A Python package for measuring the semantic similarity among sentences in the Bengali language. Users will provide a reference sentence and a list of target sentences as input; and optionally the similarity assessment approach (Default: Cosine Similarity) and the maximum sequence length (Default: 512). The length will be calculated in terms of the number of tokens using the WordPiece tokenizer. Currently, the maximum sequence length limit is 512. BenSim will perform normalization on the input texts and extract the contextual embeddings of the reference sentence and target sentences through a pre-trained BERT model. The similarities will be measured between each of the sentence pairs by applying either Euclidean distance or Cosine similarity (based on the input parameter). Finally, this will return a list of similarity scores between the reference sentence and the target sentences. If the assessment method is cosine
, the higher scores will denote higher similarity, and the opposite will be for euclidean
.
- Install Pytorch on your virtual environment.
- Clone this repo.
- Run the following commands to install:
$ python setup.py bdist_wheel # to build
$ pip install -e .
For the first usage, it may take a while to download the pretrained BERT model on your system memory.
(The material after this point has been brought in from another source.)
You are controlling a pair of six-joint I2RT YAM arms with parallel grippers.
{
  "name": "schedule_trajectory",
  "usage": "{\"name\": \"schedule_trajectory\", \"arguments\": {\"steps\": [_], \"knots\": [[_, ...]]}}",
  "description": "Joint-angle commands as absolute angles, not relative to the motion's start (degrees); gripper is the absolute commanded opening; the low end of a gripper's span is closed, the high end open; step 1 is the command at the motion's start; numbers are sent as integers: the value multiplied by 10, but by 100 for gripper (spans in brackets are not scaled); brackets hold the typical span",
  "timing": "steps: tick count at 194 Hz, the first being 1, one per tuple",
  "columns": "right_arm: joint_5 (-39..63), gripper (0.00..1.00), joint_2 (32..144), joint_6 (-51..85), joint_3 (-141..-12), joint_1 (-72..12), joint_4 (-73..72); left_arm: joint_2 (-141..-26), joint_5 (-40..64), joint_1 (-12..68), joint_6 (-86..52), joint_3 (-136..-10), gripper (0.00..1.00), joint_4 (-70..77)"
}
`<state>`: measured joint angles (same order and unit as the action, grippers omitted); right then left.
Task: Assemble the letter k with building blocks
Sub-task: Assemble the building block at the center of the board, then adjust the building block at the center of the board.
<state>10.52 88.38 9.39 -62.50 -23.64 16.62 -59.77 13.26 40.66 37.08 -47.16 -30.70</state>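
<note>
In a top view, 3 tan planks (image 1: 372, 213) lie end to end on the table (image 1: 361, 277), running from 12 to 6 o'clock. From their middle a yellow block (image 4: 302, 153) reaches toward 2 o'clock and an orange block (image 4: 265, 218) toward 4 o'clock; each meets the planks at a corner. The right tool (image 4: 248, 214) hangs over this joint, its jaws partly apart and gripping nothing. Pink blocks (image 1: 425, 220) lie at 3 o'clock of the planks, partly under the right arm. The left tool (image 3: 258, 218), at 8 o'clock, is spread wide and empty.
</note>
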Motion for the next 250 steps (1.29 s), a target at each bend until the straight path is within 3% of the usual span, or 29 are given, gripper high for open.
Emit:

- Sample input (single target sentence):
from bensim import similarity
score = similarity.score('তোমার সাথে দেখা হয়ে ভালো লাগলো।', 'আপনার সাথে দেখা হয়ে ভালো লাগলো।')
score
- Sample output:
array([0.83910286], dtype=float32)
- Sample input (list of target sentences):
from bensim import similarity
score = similarity.scores('তোমার সাথে দেখা হয়ে ভালো লাগলো।', ['আপনার সাথে দেখা হয়ে ভালো লাগলো।', 'আপনার সাথে দেখা হয়ে ভালো লাগলো।'])
scores
- Sample output:
array([0.83910286, 0.83910286], dtype=float32)
To limit the maximum sequence length, max_seq
can be set upto 512. If not mentioned, the default value will be 512
.
- Sample input:
from bensim import similarity
score = similarity.score('তোমার সাথে দেখা হয়ে ভালো লাগলো।', 'আপনার সাথে দেখা হয়ে ভালো লাগলো।' , max_seq = 10)
score
- Sample output:
array([0.763596], dtype=float32)
To get the similarity based on Euclidean (Lower means Higher similarity) distance, simply set euclidean
for the similarity_method
. The default will be cosine
(Higher means Higher similarity).
- Sample input:
from bensim import similarity
score = similarity.score('তোমার সাথে দেখা হয়ে ভালো লাগলো।', 'আপনার সাথে দেখা হয়ে ভালো লাগলো।' , similarity_method = 'euclidean')
score
- Sample output:
array([8.81357], dtype=float32)